**What you need to do**
From the entries that follow, copy exactly the lines beginning at the line holding "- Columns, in" and continuing through the line holding "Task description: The".

**Exercise material**
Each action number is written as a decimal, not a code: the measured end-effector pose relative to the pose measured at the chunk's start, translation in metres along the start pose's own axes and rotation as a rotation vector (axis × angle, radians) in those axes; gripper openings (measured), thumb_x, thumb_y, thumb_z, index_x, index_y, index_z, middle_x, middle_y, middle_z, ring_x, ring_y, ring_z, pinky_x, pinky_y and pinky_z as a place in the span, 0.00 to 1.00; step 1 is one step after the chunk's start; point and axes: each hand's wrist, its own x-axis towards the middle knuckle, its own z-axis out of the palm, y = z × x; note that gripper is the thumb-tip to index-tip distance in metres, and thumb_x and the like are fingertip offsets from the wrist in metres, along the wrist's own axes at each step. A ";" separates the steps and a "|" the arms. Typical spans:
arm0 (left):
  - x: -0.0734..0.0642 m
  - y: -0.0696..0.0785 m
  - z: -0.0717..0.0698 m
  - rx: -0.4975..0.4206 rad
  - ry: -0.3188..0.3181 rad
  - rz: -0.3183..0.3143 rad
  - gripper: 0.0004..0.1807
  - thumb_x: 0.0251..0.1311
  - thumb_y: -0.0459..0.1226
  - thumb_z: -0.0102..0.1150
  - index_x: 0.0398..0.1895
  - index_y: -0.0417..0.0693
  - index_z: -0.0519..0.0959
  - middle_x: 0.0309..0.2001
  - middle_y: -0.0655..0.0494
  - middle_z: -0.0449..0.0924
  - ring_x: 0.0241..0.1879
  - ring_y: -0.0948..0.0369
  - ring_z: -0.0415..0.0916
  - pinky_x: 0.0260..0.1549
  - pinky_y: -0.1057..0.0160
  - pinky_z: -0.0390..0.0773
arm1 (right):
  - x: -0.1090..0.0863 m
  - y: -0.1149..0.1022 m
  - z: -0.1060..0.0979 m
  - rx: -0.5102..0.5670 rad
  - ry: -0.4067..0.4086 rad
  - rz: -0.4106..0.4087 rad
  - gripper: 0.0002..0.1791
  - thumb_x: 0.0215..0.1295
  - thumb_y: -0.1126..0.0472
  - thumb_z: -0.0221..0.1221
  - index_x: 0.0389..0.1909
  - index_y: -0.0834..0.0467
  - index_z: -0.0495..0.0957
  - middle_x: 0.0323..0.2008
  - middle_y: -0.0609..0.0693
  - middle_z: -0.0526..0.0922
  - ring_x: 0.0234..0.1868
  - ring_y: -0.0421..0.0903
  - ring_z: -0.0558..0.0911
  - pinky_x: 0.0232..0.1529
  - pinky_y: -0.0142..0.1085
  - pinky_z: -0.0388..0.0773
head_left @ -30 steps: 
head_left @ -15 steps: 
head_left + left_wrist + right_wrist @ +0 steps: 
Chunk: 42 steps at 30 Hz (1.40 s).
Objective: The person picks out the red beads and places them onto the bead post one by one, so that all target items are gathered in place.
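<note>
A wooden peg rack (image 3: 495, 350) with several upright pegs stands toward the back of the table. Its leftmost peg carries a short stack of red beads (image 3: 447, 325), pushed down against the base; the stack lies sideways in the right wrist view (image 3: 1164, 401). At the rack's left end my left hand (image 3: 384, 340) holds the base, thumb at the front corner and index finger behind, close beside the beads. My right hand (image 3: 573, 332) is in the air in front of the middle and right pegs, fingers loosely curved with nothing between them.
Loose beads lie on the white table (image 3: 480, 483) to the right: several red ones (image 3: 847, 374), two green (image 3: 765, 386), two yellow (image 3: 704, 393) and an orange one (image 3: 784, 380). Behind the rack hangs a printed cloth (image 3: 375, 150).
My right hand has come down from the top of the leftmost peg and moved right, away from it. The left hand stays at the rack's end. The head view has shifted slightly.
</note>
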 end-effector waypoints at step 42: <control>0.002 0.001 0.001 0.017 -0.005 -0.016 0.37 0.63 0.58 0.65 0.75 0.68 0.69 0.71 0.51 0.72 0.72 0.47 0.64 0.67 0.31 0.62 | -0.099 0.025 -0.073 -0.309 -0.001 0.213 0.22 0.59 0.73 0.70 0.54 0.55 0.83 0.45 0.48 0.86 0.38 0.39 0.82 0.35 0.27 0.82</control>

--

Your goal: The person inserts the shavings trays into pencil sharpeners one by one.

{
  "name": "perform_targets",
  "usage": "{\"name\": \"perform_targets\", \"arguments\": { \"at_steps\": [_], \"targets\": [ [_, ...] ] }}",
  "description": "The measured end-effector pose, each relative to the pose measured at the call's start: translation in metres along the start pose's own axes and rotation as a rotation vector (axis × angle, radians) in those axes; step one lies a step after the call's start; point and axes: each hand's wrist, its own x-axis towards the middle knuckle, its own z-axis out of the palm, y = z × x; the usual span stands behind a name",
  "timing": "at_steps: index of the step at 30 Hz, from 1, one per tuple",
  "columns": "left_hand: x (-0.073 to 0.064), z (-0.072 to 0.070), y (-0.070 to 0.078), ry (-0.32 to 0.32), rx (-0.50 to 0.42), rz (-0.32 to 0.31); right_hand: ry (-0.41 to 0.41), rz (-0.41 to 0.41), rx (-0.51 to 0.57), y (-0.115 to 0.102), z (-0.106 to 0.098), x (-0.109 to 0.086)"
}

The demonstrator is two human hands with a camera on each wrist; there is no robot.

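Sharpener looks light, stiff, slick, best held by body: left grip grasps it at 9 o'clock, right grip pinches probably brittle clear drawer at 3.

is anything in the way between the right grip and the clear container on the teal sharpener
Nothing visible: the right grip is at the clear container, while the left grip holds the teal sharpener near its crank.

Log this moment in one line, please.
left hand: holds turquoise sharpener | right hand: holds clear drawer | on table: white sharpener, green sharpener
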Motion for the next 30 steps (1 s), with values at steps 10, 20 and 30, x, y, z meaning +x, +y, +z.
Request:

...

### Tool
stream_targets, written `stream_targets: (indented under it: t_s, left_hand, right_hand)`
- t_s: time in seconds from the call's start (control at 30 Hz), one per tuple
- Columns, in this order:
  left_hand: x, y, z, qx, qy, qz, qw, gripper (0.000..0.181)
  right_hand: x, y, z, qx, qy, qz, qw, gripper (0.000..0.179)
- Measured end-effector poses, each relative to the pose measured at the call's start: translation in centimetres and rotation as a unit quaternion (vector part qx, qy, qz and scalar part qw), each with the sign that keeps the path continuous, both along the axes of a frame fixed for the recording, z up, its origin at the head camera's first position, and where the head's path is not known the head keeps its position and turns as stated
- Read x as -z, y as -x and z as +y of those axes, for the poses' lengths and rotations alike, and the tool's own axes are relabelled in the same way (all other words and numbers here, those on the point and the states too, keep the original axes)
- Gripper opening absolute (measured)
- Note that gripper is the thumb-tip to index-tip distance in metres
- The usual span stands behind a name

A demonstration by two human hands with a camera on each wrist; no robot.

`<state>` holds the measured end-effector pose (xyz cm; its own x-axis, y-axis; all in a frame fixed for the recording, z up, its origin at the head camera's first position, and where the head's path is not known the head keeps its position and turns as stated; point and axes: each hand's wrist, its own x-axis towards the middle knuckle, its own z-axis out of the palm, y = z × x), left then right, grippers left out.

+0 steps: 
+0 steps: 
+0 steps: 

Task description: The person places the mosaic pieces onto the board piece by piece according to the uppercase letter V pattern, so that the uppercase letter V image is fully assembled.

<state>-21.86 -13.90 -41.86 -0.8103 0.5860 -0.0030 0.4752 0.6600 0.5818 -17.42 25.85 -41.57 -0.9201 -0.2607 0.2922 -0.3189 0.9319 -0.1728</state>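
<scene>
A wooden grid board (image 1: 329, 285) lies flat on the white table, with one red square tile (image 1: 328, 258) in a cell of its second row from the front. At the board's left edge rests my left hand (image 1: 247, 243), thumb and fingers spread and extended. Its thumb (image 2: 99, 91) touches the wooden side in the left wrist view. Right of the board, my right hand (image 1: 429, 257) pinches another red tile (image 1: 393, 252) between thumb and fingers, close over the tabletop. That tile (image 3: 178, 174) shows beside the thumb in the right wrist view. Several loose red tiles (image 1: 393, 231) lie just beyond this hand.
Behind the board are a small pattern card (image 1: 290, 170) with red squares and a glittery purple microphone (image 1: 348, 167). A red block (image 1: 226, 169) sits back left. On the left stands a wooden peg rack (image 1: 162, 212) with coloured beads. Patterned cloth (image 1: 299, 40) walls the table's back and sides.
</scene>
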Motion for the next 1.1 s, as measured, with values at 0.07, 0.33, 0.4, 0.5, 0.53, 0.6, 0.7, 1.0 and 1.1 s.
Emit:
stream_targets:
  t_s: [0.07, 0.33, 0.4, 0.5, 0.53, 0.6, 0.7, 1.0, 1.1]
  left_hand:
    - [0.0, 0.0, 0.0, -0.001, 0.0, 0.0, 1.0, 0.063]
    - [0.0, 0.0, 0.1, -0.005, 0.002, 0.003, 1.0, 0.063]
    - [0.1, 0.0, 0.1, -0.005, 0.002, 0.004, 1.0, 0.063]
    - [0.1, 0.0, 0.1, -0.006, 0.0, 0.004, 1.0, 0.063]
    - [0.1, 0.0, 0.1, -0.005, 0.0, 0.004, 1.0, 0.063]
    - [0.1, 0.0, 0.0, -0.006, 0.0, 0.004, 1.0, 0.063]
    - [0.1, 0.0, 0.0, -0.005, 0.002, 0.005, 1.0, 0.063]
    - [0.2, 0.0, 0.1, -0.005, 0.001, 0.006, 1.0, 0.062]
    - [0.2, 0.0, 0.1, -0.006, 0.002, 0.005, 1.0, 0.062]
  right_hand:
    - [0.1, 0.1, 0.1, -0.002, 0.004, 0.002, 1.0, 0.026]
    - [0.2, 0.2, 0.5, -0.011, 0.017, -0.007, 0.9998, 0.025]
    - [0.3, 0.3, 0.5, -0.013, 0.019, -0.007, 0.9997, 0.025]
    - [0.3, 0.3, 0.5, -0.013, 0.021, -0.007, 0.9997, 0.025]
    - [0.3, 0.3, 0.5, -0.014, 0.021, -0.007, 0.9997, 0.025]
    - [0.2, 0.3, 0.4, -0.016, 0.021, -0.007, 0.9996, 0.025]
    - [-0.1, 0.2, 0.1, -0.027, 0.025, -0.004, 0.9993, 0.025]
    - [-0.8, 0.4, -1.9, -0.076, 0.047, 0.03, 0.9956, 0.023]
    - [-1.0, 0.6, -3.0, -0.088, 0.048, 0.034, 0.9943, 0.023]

**Answer below**
- Columns, in this order:
  left_hand: x, y, z, qx, qy, qz, qw, gripper (0.000..0.181)
  right_hand: x, y, z, qx, qy, qz, qw, gripper (0.000..0.179)
- Measured end-effector poses, each relative to the pose measured at the call's start: translation in centimetres and rotation as a unit quaternion (vector part qx, qy, qz and scalar part qw), each with the sign that keeps the path continuous, both along the axes of a frame fixed for the recording, z up, its origin at the head camera's first position, and where the head's path is not known the head keeps its position and turns as stated
- Read x as -z, y as -x and z as +y of those axes, for the poses' lengths and rotations alike, and the tool's own axes are relabelled in the same way (all other words and numbers here, those on the point and the states too, keep the original axes)
- Gripper opening absolute (measured)
- Note that gripper is the thumb-tip to index-tip distance in metres
- The usual span stands behind a name

A demonstration by two human hands with a camera on each wrist; no robot.

`<state>` holds the measured end-effector pose (xyz cm; its own x-axis, y-axis; all in a frame fixed for the recording, z up, its origin at the head camera's first position, and where the head's path is not known the head keeps its position and turns as stated; point and axes: each hand's wrist, its own x-axis towards the middle knuckle, its own z-axis out of the palm, y = z × x), left then right, grippers left out.

+0 steps: 
+0 steps: 
+0 steps: 

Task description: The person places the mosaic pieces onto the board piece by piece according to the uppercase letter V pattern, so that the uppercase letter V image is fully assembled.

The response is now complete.